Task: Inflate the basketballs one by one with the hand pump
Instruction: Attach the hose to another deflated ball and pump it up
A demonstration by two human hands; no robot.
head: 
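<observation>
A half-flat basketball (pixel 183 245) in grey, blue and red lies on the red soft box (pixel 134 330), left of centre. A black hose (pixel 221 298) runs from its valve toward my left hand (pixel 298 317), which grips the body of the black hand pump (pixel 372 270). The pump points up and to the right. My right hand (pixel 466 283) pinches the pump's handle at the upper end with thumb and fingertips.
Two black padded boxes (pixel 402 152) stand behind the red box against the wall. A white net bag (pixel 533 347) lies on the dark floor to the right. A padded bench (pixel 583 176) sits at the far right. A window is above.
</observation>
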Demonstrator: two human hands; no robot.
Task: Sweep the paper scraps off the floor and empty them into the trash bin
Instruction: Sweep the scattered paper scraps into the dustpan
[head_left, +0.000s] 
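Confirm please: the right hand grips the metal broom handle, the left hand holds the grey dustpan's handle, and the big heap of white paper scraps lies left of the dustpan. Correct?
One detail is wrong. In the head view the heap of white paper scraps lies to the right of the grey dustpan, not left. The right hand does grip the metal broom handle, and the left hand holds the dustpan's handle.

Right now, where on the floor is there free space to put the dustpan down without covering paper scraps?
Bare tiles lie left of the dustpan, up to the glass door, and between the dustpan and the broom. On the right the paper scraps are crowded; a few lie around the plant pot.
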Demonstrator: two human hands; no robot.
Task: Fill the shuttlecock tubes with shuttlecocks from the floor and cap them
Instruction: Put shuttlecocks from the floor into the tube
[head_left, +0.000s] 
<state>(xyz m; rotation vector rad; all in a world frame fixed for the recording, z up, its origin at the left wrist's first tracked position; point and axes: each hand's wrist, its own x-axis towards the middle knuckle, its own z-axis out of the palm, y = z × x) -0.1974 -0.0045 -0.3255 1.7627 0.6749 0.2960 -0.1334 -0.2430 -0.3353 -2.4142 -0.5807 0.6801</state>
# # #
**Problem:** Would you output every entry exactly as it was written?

**Task answer:**
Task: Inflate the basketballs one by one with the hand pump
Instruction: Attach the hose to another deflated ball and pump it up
A demonstration by two human hands; no robot.
head: 
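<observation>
A half-flat basketball (pixel 183 245) in grey, blue and red lies on the red soft box (pixel 134 330), left of centre. A black hose (pixel 221 298) runs from its valve toward my left hand (pixel 298 317), which grips the body of the black hand pump (pixel 372 270). The pump points up and to the right. My right hand (pixel 466 283) pinches the pump's handle at the upper end with thumb and fingertips.
Two black padded boxes (pixel 402 152) stand behind the red box against the wall. A white net bag (pixel 533 347) lies on the dark floor to the right. A padded bench (pixel 583 176) sits at the far right. A window is above.
</observation>
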Demonstrator: two human hands; no robot.
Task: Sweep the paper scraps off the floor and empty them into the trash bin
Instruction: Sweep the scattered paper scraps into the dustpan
[head_left, +0.000s] 
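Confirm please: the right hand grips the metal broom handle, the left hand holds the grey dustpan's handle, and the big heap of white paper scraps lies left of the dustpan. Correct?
One detail is wrong. In the head view the heap of white paper scraps lies to the right of the grey dustpan, not left. The right hand does grip the metal broom handle, and the left hand holds the dustpan's handle.

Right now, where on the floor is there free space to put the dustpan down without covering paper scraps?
Bare tiles lie left of the dustpan, up to the glass door, and between the dustpan and the broom. On the right the paper scraps are crowded; a few lie around the plant pot.
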Demonstrator: two human hands; no robot.
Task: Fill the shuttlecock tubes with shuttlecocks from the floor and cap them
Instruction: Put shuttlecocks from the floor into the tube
[head_left, +0.000s] 
<state>(xyz m; rotation vector rad; all in a world frame fixed for the recording, z up, its origin at the left wrist's first tracked position; point and axes: each hand's wrist, its own x-axis towards the middle knuckle, its own z-axis out of the palm, y = z × x) -0.1974 -0.0045 -0.3255 1.7627 0.6749 0.2960 -0.1334 -0.2430 -0.3353 -2.4142 -0.5807 0.6801</state>

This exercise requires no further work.